Task description: Present each line of the entries below that holds the word "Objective".

[Excerpts from a dataset]
════════════════

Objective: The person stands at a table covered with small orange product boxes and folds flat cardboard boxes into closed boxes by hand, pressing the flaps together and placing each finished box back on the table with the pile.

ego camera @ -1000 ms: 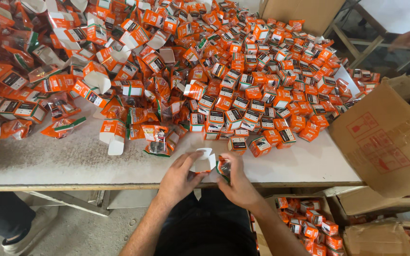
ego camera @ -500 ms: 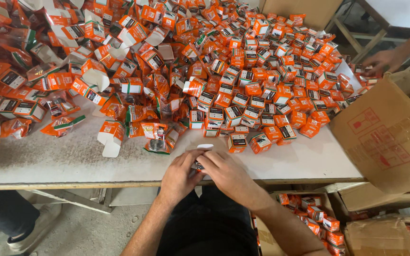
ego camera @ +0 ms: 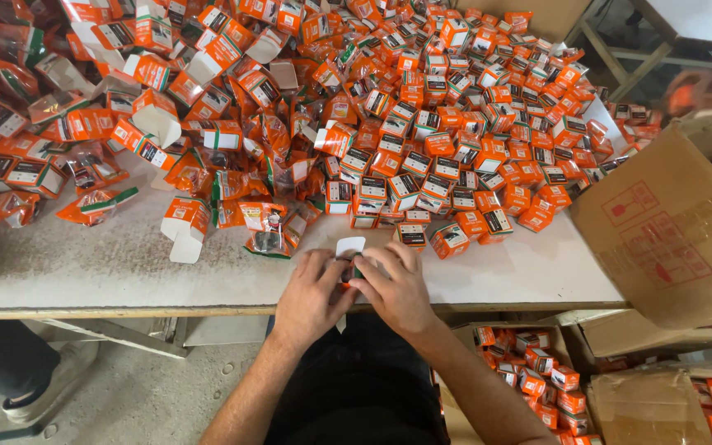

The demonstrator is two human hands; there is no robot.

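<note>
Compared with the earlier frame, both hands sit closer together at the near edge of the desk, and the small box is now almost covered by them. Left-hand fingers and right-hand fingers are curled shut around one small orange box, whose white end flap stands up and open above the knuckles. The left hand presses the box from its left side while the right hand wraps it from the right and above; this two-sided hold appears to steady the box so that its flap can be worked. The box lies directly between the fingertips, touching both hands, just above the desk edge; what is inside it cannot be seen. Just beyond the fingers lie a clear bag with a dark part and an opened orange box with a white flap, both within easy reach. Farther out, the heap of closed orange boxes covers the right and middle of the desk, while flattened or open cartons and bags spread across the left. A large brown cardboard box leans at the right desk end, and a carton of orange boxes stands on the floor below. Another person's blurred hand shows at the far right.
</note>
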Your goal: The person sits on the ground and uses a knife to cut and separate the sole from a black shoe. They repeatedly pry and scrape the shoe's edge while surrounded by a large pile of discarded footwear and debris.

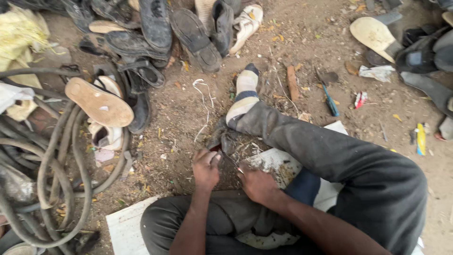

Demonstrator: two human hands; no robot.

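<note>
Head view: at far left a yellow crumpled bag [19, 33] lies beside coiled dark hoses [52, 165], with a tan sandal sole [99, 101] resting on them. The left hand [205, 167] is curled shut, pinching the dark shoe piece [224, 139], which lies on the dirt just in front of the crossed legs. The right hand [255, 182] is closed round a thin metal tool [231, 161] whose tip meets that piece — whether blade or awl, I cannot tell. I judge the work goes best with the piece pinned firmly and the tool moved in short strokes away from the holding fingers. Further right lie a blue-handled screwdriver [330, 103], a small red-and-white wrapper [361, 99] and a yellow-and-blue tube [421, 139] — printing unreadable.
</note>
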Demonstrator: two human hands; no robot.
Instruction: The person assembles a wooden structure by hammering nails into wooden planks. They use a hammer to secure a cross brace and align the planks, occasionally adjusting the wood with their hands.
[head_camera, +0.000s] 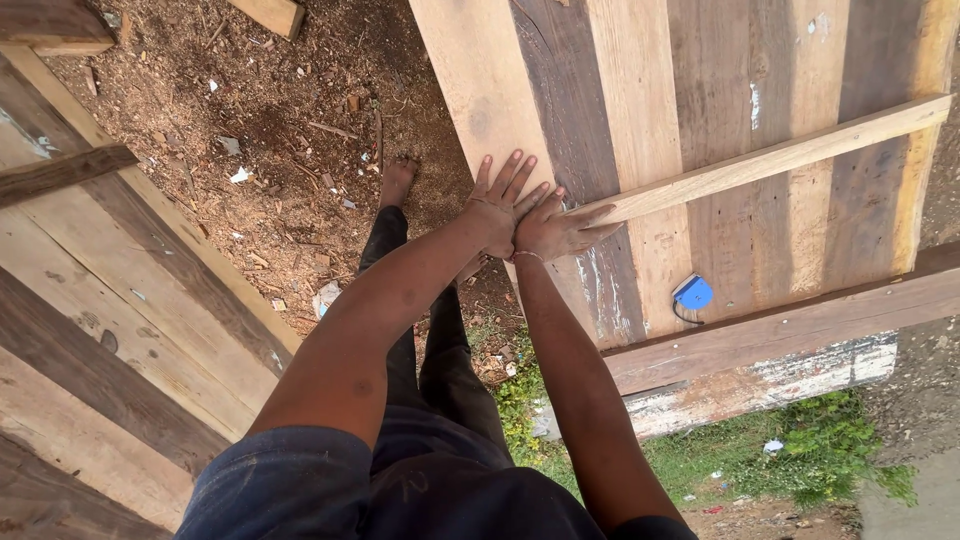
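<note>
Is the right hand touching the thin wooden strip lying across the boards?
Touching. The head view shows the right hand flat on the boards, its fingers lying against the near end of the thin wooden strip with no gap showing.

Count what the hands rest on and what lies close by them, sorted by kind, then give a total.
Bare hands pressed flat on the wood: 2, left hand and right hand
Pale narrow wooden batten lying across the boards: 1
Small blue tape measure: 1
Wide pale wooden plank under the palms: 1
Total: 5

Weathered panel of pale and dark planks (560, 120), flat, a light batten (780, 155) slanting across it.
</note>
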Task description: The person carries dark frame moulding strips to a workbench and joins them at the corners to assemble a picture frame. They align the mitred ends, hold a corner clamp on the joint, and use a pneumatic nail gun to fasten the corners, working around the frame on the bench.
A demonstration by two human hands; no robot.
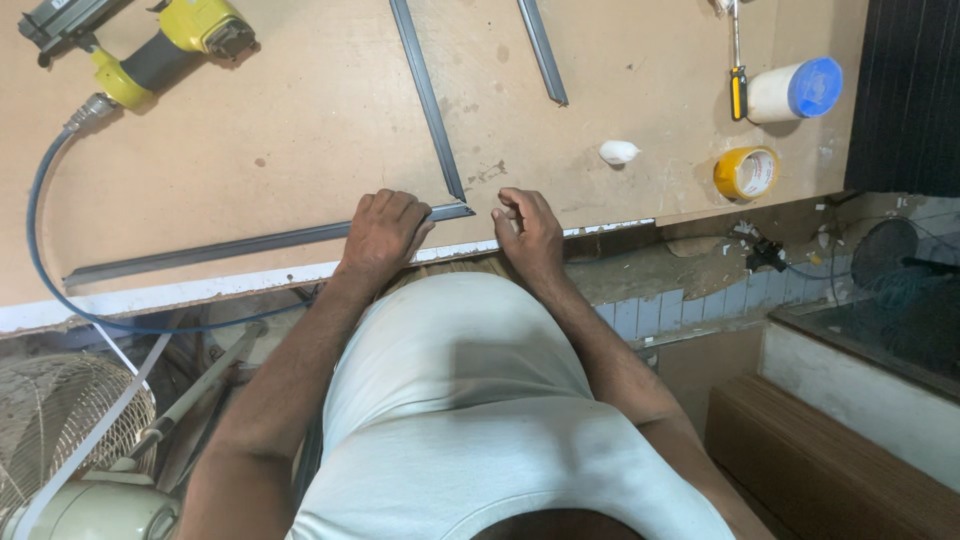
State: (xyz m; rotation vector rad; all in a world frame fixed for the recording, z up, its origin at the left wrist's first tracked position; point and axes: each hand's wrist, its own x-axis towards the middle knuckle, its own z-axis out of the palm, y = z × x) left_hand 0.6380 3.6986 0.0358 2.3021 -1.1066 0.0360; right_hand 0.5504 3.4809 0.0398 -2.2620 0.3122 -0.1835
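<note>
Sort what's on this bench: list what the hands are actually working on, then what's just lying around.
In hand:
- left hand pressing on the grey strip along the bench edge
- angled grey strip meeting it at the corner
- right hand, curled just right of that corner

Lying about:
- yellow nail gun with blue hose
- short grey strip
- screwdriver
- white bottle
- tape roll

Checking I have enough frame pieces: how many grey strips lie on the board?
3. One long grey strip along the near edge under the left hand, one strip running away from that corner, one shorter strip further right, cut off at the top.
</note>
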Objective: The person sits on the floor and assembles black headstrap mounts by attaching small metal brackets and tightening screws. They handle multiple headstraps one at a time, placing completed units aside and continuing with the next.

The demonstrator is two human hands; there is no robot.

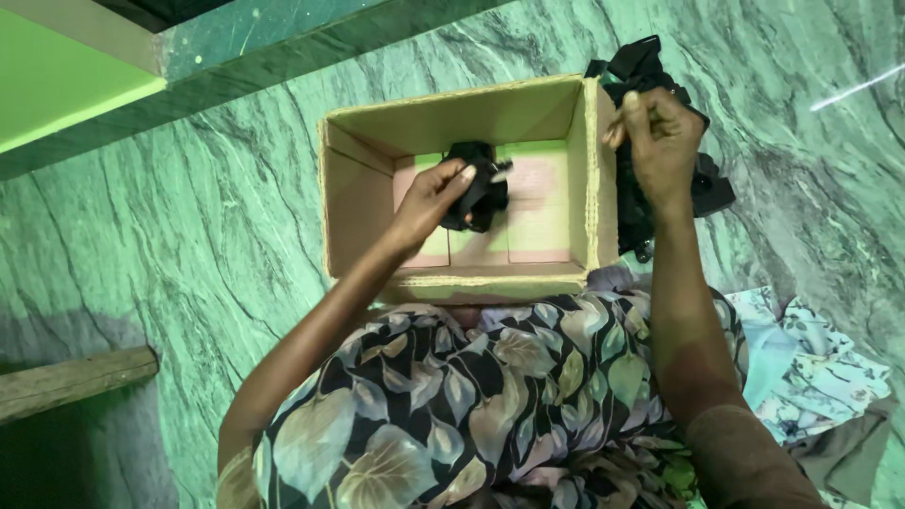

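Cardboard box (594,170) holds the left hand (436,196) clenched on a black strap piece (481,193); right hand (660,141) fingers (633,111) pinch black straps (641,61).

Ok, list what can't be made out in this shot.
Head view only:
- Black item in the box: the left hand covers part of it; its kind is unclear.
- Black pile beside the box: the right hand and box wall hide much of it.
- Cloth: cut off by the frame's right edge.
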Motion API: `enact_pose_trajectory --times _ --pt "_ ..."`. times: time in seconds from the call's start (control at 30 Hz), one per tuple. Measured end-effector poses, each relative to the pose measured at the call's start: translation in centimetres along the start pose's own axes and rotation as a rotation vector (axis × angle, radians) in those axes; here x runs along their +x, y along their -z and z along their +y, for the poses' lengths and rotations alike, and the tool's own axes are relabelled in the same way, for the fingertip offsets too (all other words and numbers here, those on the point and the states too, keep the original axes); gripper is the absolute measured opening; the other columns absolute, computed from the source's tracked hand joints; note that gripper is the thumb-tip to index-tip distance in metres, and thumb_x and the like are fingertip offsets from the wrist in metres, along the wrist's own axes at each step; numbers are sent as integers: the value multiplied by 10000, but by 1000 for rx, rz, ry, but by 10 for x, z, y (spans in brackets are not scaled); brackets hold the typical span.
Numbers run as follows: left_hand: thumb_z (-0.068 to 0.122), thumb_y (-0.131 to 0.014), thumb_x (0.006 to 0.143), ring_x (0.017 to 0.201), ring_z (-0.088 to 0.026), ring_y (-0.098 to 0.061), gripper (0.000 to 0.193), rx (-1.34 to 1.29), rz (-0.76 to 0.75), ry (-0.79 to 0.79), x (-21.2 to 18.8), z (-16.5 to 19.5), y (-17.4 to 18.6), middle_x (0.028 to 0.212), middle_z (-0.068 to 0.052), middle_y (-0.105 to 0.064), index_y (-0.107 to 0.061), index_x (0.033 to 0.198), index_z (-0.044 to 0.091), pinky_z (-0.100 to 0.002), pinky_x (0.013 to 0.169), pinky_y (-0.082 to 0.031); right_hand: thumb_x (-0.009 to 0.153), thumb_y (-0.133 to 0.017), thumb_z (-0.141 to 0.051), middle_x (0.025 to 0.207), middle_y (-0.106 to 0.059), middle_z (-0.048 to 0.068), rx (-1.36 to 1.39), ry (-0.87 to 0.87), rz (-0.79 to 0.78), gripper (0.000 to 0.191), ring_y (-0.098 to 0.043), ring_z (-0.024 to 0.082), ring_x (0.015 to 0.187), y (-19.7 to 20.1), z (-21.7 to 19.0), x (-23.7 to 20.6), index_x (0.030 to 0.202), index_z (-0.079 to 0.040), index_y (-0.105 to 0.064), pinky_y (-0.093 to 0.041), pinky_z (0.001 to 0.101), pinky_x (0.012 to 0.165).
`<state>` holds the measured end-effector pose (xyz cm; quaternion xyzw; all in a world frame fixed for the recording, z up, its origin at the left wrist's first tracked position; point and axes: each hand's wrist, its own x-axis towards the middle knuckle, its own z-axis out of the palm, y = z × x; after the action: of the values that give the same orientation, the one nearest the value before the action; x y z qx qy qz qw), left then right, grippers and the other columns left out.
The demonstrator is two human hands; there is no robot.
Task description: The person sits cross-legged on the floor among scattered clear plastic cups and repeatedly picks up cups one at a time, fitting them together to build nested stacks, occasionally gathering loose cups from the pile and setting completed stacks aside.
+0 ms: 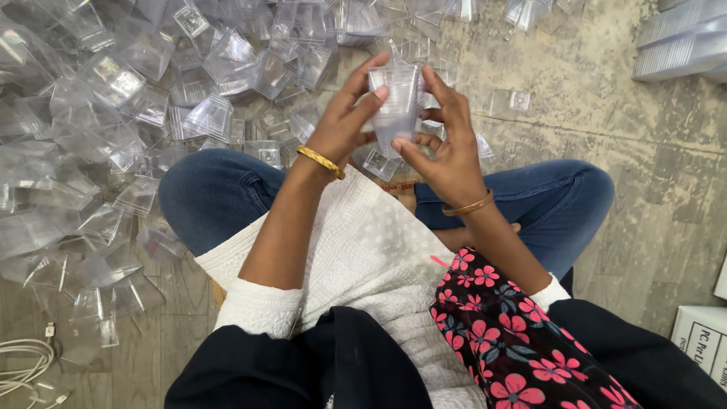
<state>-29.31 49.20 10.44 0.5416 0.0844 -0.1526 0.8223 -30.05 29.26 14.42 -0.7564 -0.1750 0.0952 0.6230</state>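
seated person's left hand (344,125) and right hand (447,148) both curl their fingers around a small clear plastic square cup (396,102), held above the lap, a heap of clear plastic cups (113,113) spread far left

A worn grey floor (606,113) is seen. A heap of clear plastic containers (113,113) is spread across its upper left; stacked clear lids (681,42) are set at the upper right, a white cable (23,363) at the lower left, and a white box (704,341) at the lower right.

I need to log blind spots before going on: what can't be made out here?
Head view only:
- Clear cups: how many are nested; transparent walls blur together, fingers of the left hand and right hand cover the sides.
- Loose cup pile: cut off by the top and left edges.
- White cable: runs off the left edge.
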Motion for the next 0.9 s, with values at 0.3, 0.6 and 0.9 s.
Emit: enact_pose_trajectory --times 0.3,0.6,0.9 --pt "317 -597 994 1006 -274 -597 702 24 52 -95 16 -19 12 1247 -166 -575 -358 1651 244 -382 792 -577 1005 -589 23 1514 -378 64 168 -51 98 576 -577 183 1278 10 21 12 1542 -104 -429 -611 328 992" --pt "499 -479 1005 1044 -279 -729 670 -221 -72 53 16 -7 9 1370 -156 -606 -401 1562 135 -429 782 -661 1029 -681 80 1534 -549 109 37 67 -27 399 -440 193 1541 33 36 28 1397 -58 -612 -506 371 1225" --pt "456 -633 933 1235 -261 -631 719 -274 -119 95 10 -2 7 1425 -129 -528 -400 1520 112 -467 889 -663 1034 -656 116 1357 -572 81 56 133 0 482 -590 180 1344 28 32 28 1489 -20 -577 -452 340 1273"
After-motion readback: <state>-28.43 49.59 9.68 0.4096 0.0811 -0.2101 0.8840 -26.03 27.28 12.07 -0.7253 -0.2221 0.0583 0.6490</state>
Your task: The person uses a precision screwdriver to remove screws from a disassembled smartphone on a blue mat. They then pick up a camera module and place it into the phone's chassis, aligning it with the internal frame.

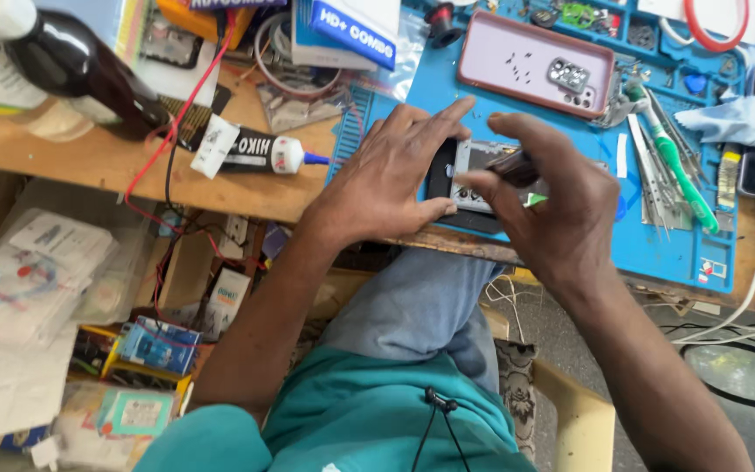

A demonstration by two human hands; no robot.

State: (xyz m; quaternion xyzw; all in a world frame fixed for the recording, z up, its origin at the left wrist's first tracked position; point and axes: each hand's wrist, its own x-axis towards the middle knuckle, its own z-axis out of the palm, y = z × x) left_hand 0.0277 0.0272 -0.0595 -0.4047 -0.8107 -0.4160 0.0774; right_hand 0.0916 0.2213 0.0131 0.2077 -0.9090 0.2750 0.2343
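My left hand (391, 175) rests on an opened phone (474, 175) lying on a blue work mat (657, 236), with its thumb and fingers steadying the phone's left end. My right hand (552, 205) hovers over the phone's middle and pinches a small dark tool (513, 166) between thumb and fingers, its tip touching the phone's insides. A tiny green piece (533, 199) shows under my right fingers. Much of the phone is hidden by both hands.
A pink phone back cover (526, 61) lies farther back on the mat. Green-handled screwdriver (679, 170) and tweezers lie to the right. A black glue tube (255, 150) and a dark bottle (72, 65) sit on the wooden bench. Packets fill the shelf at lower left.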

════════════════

Task answer:
Objective: The person stands at a table covered with small orange product boxes and folds flat cardboard boxes into closed boxes by hand, pressing the flaps together and placing each finished box back on the table with the pile.
Objective: The person sits on the floor and assembles black headstrap mounts by attaching small metal brackets and tightening screws. They handle multiple headstraps one at a time, placing completed units aside and continuing with the next.

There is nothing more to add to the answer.